*WHAT IS EXPECTED:* In the material below, find the line that contains "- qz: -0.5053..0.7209" and the line that contains "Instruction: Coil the", then write out exactly those two lines and everything between them.

*** GIVEN INFORMATION Section Begins ***

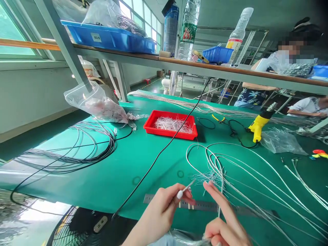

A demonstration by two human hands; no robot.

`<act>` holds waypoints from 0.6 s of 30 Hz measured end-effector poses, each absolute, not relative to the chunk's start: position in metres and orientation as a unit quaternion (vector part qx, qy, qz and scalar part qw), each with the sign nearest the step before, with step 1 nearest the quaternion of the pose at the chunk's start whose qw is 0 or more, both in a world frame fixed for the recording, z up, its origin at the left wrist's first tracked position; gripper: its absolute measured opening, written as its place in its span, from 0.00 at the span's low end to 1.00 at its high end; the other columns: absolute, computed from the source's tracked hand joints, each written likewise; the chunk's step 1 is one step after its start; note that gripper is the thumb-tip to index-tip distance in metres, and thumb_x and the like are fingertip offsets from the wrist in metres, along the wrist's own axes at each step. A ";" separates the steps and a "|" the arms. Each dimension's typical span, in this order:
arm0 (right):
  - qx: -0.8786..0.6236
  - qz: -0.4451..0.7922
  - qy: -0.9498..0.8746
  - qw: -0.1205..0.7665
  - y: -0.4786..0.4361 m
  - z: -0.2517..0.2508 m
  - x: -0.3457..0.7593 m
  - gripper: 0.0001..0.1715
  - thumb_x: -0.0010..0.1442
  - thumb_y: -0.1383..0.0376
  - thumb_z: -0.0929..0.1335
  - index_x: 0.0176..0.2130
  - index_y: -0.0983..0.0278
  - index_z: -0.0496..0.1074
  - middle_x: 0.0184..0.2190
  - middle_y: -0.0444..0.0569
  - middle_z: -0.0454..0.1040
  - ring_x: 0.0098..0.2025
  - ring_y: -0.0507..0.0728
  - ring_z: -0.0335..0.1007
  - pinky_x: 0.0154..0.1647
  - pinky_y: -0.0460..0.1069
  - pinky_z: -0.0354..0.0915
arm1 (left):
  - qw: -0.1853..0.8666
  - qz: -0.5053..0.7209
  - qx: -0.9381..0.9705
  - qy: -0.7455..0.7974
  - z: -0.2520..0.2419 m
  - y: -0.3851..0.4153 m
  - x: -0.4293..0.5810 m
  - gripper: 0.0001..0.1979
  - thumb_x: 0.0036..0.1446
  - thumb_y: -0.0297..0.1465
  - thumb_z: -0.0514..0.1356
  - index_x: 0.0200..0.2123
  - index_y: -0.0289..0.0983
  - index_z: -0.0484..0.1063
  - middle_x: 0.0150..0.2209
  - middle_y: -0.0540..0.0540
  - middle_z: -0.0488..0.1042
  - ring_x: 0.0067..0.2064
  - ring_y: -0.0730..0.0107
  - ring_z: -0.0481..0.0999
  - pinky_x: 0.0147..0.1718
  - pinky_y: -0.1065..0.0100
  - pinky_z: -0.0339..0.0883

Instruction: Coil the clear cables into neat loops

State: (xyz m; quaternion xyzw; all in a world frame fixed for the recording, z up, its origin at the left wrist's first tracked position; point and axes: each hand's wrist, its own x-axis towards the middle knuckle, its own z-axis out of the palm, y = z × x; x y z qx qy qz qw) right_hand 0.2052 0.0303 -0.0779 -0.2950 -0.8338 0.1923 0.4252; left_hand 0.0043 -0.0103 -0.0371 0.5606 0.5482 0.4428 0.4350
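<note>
My left hand (166, 208) pinches the end of a thin white cable (189, 186) between thumb and fingers, its tip pointing up and to the right. Close by on the right, my right hand (225, 217) has its index finger stretched out and its other fingers curled. A strand of the looped white cables (221, 184) runs down into those curled fingers; their grip is partly hidden. Beneath both hands a steel ruler (205, 206) lies on the green mat. Just beyond the fingertips is a small pile of fine wire offcuts (211, 177).
A red tray (170, 136) holds thin wire pieces. Black cable (102, 155) lies coiled left; a black cord (156, 159) crosses the table. A yellow heat gun (258, 126) stands right. The shelf (143, 56) spans overhead, a fan (74, 227) sits lower left, and people work beyond.
</note>
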 end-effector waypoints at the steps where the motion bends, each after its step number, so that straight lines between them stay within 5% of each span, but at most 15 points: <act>1: -0.312 0.253 -0.805 0.437 0.033 -0.077 0.204 0.32 0.71 0.54 0.53 0.23 0.62 0.68 0.64 0.51 0.62 0.63 0.64 0.61 0.53 0.54 0.70 | 0.476 0.433 0.557 0.526 -0.038 -0.012 0.010 0.17 0.70 0.38 0.48 0.39 0.39 0.74 0.40 0.45 0.81 0.42 0.65 0.75 0.47 0.67 0.61; 5: -0.398 0.503 -0.643 0.420 0.051 -0.078 0.203 0.24 0.69 0.48 0.58 0.40 0.61 0.73 0.53 0.56 0.74 0.45 0.60 0.78 0.44 0.53 0.76 | 0.631 0.495 0.467 0.374 -0.051 -0.014 0.027 0.20 0.69 0.43 0.48 0.34 0.36 0.72 0.31 0.40 0.82 0.37 0.61 0.78 0.49 0.60 0.62; 8: -0.456 0.570 -0.527 0.435 0.057 -0.077 0.194 0.28 0.64 0.43 0.60 0.40 0.63 0.71 0.47 0.57 0.77 0.33 0.58 0.79 0.30 0.51 0.77 | 0.685 0.554 0.356 0.313 -0.064 -0.011 0.037 0.19 0.67 0.43 0.51 0.32 0.35 0.71 0.23 0.41 0.80 0.27 0.65 0.77 0.41 0.63 0.67; 14: -0.497 0.604 -0.375 0.497 0.053 -0.072 0.173 0.30 0.58 0.39 0.65 0.39 0.63 0.66 0.37 0.50 0.77 0.24 0.53 0.72 0.12 0.44 0.64 | 0.715 0.601 0.241 0.266 -0.076 -0.002 0.048 0.17 0.63 0.41 0.57 0.30 0.33 0.72 0.16 0.43 0.75 0.18 0.69 0.73 0.29 0.67 0.70; 18: -0.502 0.632 -0.358 0.469 0.049 -0.079 0.165 0.33 0.56 0.37 0.64 0.40 0.63 0.66 0.36 0.51 0.77 0.26 0.56 0.74 0.13 0.46 0.64 | 0.710 0.619 0.214 0.259 -0.076 -0.001 0.051 0.15 0.61 0.40 0.59 0.31 0.34 0.73 0.12 0.51 0.67 0.15 0.73 0.68 0.28 0.67 0.70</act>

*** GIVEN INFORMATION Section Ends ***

*SOLUTION:*
  - qz: -0.5053..0.7209
  - qx: -0.9381..0.9705
  - qy: -0.7455..0.7974
  - z: -0.2520..0.2419 m
  - y: -0.3851..0.4153 m
  - x: -0.4293..0.5810 m
  - gripper: 0.0001..0.1979
  - thumb_x: 0.0036..0.1446
  - thumb_y: -0.0297..0.1465
  - thumb_z: -0.0514..0.1356
  - index_x: 0.0200..0.2123
  - index_y: -0.0289..0.0983
  - index_z: -0.0484..0.1063
  - middle_x: 0.0150..0.2209
  - middle_y: -0.0540..0.0540
  - middle_z: -0.0488..0.1042
  - ring_x: 0.0067..0.2064
  - ring_y: -0.0730..0.0107
  - ring_z: -0.0481..0.0999
  - pinky_x: 0.0147..0.1718
  - pinky_y: -0.1065..0.0100
  - pinky_z: -0.0339..0.0883

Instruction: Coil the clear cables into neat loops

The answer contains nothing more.